The View is apparently struggling to replace panelist Meghan McCain. "Sources close to the show said that the search has stalled as executives struggle to find a conservative cast member who checks all the right boxes," Politico reported Thursday. What are those boxes? Among them, "They will not consider a Republican who is a denier of the 2020 election results … or is seen as flirting too heavily with fringe conspiracy theories."

But the producers of The View don't seem to have the same level of concern when it comes to the equally troubling left-wing conspiracies pushed on the show.

As recently as Tuesday, rotating guest co-host and Never-Trump Republican Ana Navarro said during a discussion on the upcoming anniversary of the Jan. 6 Capitol attack, "Look, I felt that Donald Trump had not been legitimately elected. I thought he'd gotten help from the Russians." Apparently it is okay to deny presidential election results on ABC's popular talk show — so long as the year under discussion is 2016. 
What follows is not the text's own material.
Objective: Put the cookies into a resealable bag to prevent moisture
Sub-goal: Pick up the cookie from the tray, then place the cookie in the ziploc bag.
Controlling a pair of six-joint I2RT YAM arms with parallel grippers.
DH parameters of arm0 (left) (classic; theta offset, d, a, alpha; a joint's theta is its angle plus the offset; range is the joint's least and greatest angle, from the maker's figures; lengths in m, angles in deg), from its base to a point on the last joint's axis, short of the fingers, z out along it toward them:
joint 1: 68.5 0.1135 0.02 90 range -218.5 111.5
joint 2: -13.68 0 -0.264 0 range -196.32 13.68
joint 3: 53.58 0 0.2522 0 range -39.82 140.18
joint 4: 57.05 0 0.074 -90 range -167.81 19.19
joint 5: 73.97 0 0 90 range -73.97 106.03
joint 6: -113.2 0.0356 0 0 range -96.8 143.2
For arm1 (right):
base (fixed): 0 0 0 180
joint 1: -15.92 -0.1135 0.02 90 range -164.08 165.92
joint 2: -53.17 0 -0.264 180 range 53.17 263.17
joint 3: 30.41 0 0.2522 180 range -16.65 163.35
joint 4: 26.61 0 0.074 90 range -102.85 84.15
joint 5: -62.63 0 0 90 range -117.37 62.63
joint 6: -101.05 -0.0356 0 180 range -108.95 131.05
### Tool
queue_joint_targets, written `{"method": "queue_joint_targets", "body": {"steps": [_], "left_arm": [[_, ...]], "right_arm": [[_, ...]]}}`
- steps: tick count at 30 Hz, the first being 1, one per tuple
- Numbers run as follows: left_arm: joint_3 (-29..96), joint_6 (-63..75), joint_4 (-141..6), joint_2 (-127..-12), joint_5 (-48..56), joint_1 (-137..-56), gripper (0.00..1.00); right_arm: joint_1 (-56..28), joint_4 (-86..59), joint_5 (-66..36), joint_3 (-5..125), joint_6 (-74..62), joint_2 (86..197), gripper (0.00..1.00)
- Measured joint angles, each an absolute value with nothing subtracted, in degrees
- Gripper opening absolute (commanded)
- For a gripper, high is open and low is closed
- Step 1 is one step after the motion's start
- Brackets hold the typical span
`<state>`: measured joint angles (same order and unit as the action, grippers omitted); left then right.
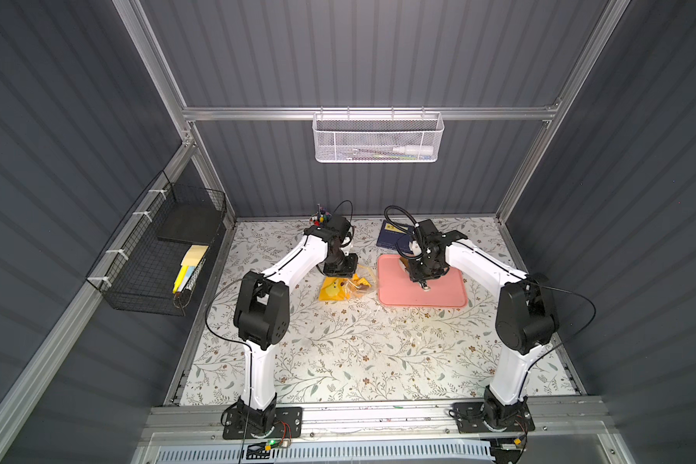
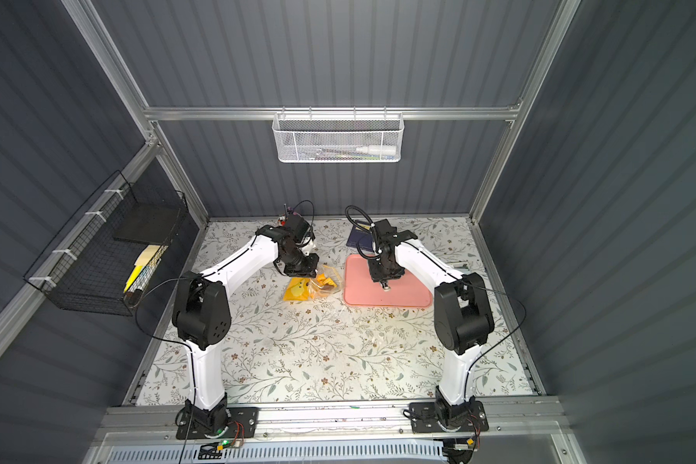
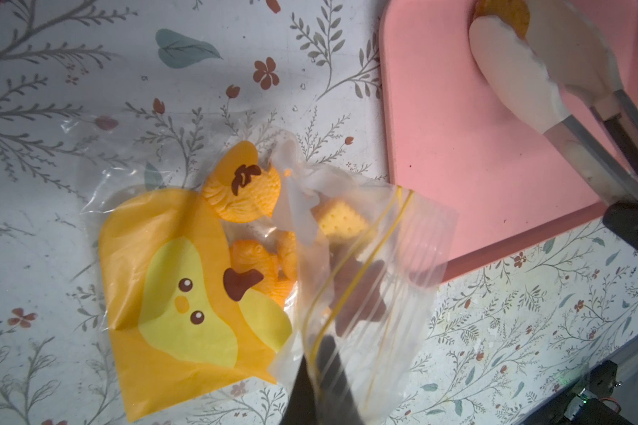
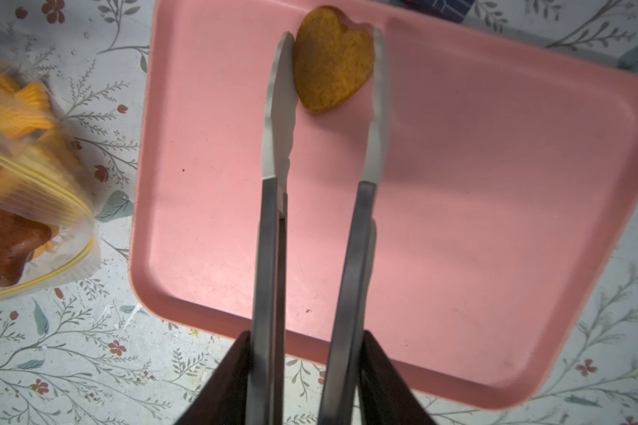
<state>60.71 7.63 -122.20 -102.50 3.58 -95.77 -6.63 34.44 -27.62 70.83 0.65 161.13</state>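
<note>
Heart cookie [image 4: 332, 60] between tongs [image 4: 269, 220]

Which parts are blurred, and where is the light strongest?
In the left wrist view the tongs are soft and washed out, the bag sharp; in the right wrist view the heart cookie is sharp, the bag blurred; in both top views the table is bright, the walls dark.

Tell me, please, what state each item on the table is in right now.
left hand, shut on the mouth edge of the resealable bag.
right hand, shut on the tongs.
resealable bag, unsealed, lying crumpled, several cookies inside.
tongs, tips part open, straddling the heart cookie.
heart cookie, lying flat on the pink tray.
pink tray, holds only that cookie.
</note>
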Motion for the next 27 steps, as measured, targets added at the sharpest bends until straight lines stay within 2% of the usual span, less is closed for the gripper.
{"method": "queue_joint_targets", "body": {"steps": [6, 10, 20, 27], "left_arm": [[60.7, 7.6, -122.2, -102.5, 3.5, -95.8, 0.0], [60.7, 7.6, -122.2, -102.5, 3.1, -95.8, 0.0], [60.7, 7.6, -122.0, -103.2, 2.3, -95.8, 0.0], [60.7, 7.6, -122.0, -103.2, 1.8, -95.8, 0.0]], "right_arm": [[-6.6, 34.7, -26.7, 70.8, 0.6, 160.0, 0.41], [-6.6, 35.3, -25.1, 69.8, 0.7, 155.5, 0.4], [-8.0, 37.2, -14.4, 63.9, 2.3, 141.2, 0.43], [-12.2, 39.2, -7.7, 58.5, 2.4, 138.1, 0.43]]}}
This is not new for The View. Longtime co-host Joy Behar has continued to spout versions of the Trump-Russia collusion narrative, even long after the Mueller report concluded otherwise, and more recently, special counsel John Durham's probe revealed that the Steele Dossier, a primary source for the collusion accusations, was even flimsier on fact than was previously known. Hillary Clinton herself has claimed more than once that the 2016 election was stolen from her.
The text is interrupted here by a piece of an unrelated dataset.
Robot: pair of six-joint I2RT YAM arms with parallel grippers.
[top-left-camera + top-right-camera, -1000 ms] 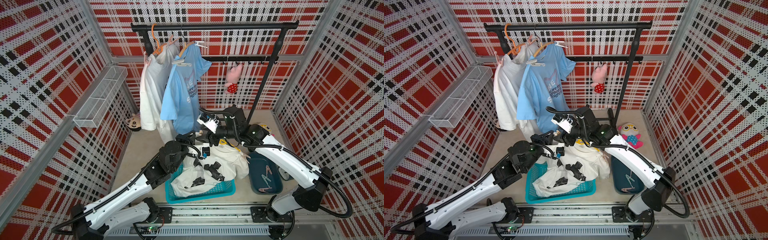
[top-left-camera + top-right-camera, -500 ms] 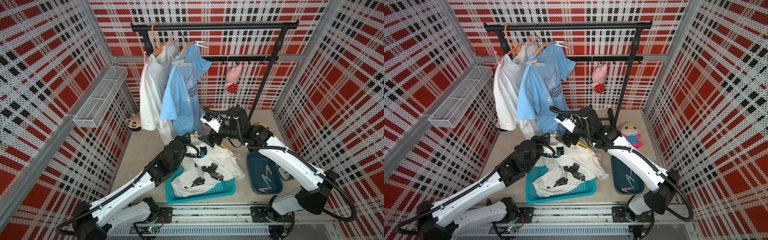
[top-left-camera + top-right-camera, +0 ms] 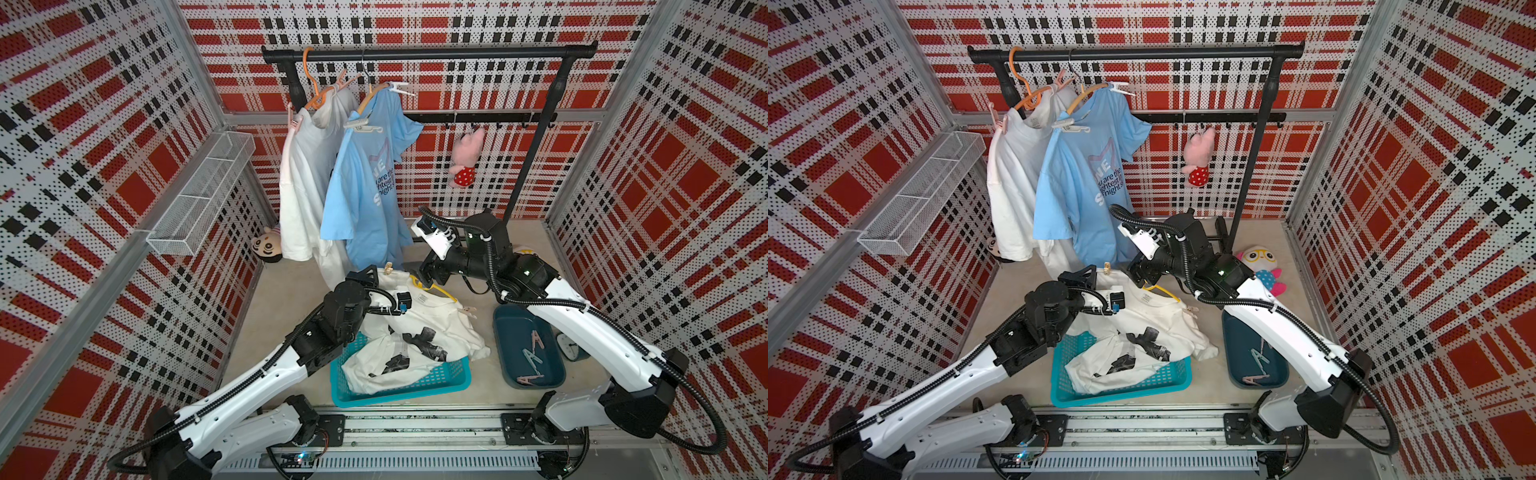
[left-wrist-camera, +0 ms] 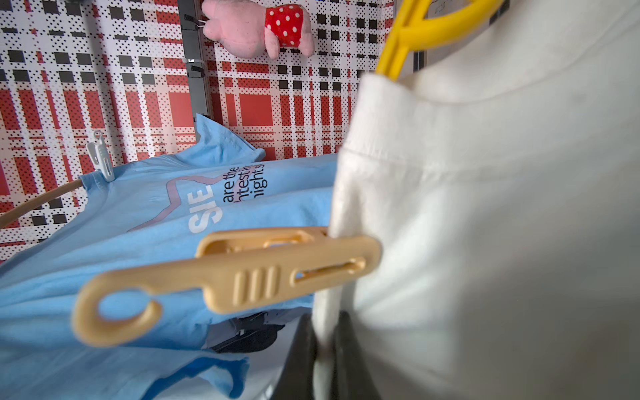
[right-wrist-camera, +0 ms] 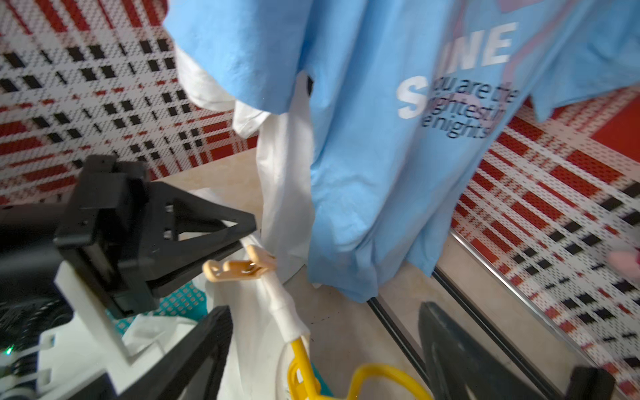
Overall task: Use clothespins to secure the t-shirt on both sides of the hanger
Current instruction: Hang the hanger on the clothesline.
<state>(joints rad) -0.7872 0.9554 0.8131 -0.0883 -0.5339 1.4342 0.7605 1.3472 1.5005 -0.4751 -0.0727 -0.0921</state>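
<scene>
A white t-shirt [image 3: 432, 328] with black print lies on a yellow hanger [image 3: 434, 288], draped over the basket. My left gripper [image 4: 325, 346] is shut on the shirt's shoulder fabric. A beige clothespin [image 4: 256, 277] is clipped on that shoulder just beyond its fingers, and it also shows in both top views [image 3: 388, 269] [image 3: 1107, 268]. A pale clothespin [image 3: 468, 310] sits at the other shoulder. My right gripper [image 5: 325, 308] is open and empty, hanging a little above the hanger's hook [image 5: 301, 363]. More clothespins [image 3: 532, 353] lie in the tray.
A teal basket [image 3: 415, 386] sits under the shirt, with a dark blue tray [image 3: 505, 332] to its right. A blue shirt [image 3: 370, 187] and a white shirt [image 3: 303, 178] hang close behind on the black rack [image 3: 428, 53]. A wire shelf [image 3: 199, 195] juts from the left wall.
My right gripper has opened wider and drawn back to the right from the shirt's shoulder. The beige clothespin now shows clipped there. The left gripper has kept its hold and lifted slightly.
</scene>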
It should be harder for those ranging from Navarro to Behar — and all the way up to Clinton — to comfortably wag their fingers at Trump and his supporters for their 2020 election claims, when they have made similar claims about 2016. Such conspiracy theory promotion coming from the left should be considered just as harmful to our civil discourse and republican democracy, but it won't be.

Fortunately for these anti-Trump figures, enough people in the media and political establishment either agree with them about 2016 or are too sympathetic to their political biases to seriously consider holding them accountable. Don't expect any fact-checking on this front.

Jan. 6, 2021, was a dark and embarrassing day for the United States that we won't soon forget. On the one-year anniversary, expect The View hosts and others to remind Americans of the dangers of spreading "misinformation." They should. 

They should also stop spreading it.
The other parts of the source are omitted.